__Problem to work on__: Omit all pictures, then repeat the listing exactly.
BEGIN Dataset excerpt
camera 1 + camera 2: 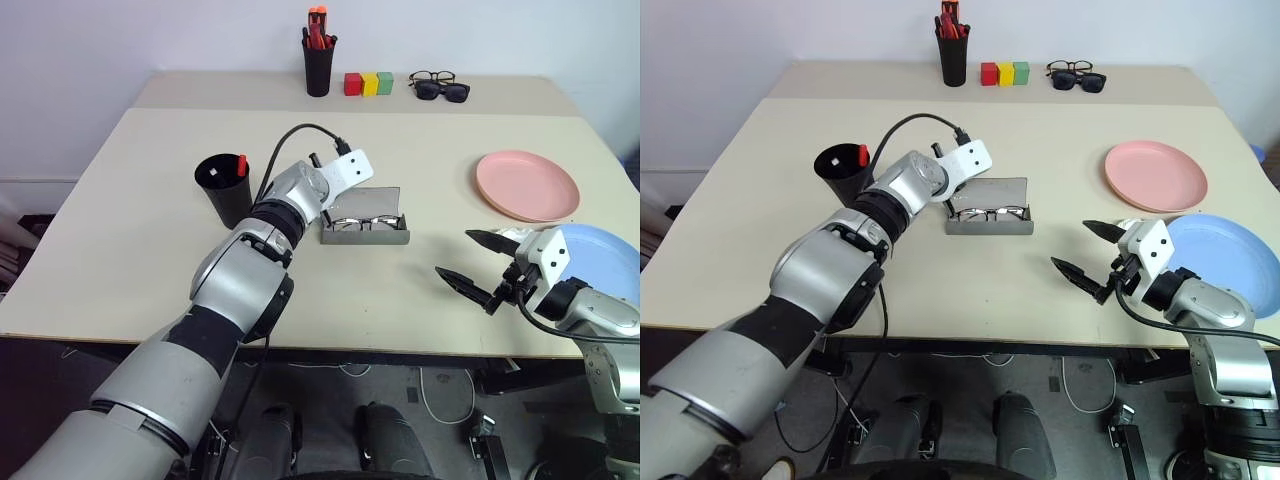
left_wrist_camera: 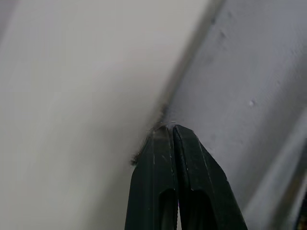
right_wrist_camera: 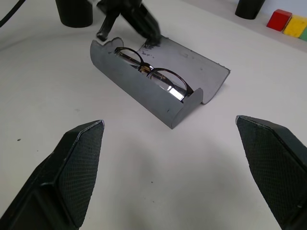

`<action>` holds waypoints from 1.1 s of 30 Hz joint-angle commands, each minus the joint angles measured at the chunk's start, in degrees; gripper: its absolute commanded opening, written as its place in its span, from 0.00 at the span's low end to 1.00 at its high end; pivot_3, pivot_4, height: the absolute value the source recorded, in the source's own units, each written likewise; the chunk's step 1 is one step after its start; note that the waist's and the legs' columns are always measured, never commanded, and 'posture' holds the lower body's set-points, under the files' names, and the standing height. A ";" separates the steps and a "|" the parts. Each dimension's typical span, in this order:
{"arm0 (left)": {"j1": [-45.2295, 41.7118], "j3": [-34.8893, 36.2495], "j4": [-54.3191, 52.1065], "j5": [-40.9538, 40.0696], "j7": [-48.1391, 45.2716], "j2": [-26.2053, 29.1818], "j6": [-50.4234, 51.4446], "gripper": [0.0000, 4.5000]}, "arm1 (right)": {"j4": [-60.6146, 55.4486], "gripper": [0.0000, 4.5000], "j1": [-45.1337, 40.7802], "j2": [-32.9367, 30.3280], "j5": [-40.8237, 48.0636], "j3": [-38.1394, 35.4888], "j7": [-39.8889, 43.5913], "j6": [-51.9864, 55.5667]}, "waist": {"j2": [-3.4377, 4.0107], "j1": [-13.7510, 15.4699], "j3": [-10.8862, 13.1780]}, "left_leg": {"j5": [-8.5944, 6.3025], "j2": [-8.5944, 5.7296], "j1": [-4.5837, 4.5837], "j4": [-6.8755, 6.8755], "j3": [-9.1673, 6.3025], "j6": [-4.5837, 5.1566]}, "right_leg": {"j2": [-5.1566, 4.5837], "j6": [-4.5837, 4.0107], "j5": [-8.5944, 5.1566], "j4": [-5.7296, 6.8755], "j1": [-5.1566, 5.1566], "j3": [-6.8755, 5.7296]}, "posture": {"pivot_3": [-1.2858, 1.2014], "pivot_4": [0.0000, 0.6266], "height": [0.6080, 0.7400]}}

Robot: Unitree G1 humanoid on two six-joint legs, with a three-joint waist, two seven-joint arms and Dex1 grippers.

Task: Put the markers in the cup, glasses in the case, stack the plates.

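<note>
The grey case [image 3: 144, 93] lies open in the middle of the table, and the wire-rimmed glasses [image 3: 151, 72] rest inside it. My left gripper [image 2: 168, 128] is shut, with its tips against the far edge of the case's flat lid [image 1: 372, 197]. The black cup [image 1: 222, 188] stands to the left of the case, and a red-capped marker [image 1: 241, 164] pokes out of it. At the right, the pink plate [image 1: 527, 185] lies beside the blue plate [image 1: 605, 262], each flat on the table. My right gripper [image 1: 470, 258] hovers open near the front edge, just left of the blue plate and pointing toward the case.
At the table's back stand a black pen holder [image 1: 318, 66] with red-orange pens, three coloured blocks [image 1: 368, 83], dark sunglasses [image 1: 443, 92] and a black-framed pair [image 1: 432, 77]. The left arm's black cable [image 1: 290, 135] arches over the table between cup and case.
</note>
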 commanded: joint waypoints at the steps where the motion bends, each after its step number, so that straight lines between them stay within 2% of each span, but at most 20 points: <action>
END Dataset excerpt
__Output of the task__:
camera 1 + camera 2: 
left_wrist_camera: 
right_wrist_camera: 

`<action>` holds waypoints from 1.1 s of 30 Hz joint-angle commands, each minus the joint angles measured at the chunk's start, in degrees; gripper: its absolute commanded opening, written as its place in its span, from 0.00 at the span's low end to 1.00 at its high end; pivot_3, pivot_4, height: the absolute value the source recorded, in the source's own units, each written likewise; the chunk's step 1 is one step after its start; note that the waist's and the legs' columns are always measured, never commanded, and 'posture' holds the lower body's set-points, under the files' names, and the standing height. A ";" separates the steps and a "|" the parts. Each dimension's typical span, in this order:
{"arm0 (left)": {"j1": [-45.2295, 41.7118], "j3": [-34.8893, 36.2495], "j4": [-54.3191, 52.1065], "j5": [-40.9538, 40.0696], "j7": [-48.1391, 45.2716], "j2": [-26.2053, 29.1818], "j6": [-50.4234, 51.4446], "gripper": [0.0000, 4.5000]}, "arm1 (right)": {"j4": [-60.6146, 55.4486], "gripper": [0.0000, 4.5000], "j1": [-45.1337, 40.7802], "j2": [-32.9367, 30.3280], "j5": [-40.8237, 48.0636], "j3": [-38.1394, 35.4888], "j7": [-39.8889, 43.5913], "j6": [-51.9864, 55.5667]}, "waist": {"j2": [-3.4377, 4.0107], "j1": [-13.7510, 15.4699], "j3": [-10.8862, 13.1780]}, "left_leg": {"j5": [-8.5944, 6.3025], "j2": [-8.5944, 5.7296], "j1": [-4.5837, 4.5837], "j4": [-6.8755, 6.8755], "j3": [-9.1673, 6.3025], "j6": [-4.5837, 5.1566]}, "right_leg": {"j2": [-5.1566, 4.5837], "j6": [-4.5837, 4.0107], "j5": [-8.5944, 5.1566], "j4": [-5.7296, 6.8755], "j1": [-5.1566, 5.1566], "j3": [-6.8755, 5.7296]}, "posture": {"pivot_3": [-1.2858, 1.2014], "pivot_4": [0.0000, 0.6266], "height": [0.6080, 0.7400]}}

Robot: Unitree G1 humanoid on two six-joint legs, with a three-joint waist, two seven-joint arms and Dex1 grippers.

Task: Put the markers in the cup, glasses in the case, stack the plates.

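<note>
The grey case [image 3: 144, 93] lies open in the middle of the table, and the wire-rimmed glasses [image 3: 151, 72] rest inside it. My left gripper [image 2: 168, 128] is shut, with its tips against the far edge of the case's flat lid [image 1: 372, 197]. The black cup [image 1: 222, 188] stands to the left of the case, and a red-capped marker [image 1: 241, 164] pokes out of it. At the right, the pink plate [image 1: 527, 185] lies beside the blue plate [image 1: 605, 262], each flat on the table. My right gripper [image 1: 470, 258] hovers open near the front edge, just left of the blue plate and pointing toward the case.
At the table's back stand a black pen holder [image 1: 318, 66] with red-orange pens, three coloured blocks [image 1: 368, 83], dark sunglasses [image 1: 443, 92] and a black-framed pair [image 1: 432, 77]. The left arm's black cable [image 1: 290, 135] arches over the table between cup and case.
</note>
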 commanded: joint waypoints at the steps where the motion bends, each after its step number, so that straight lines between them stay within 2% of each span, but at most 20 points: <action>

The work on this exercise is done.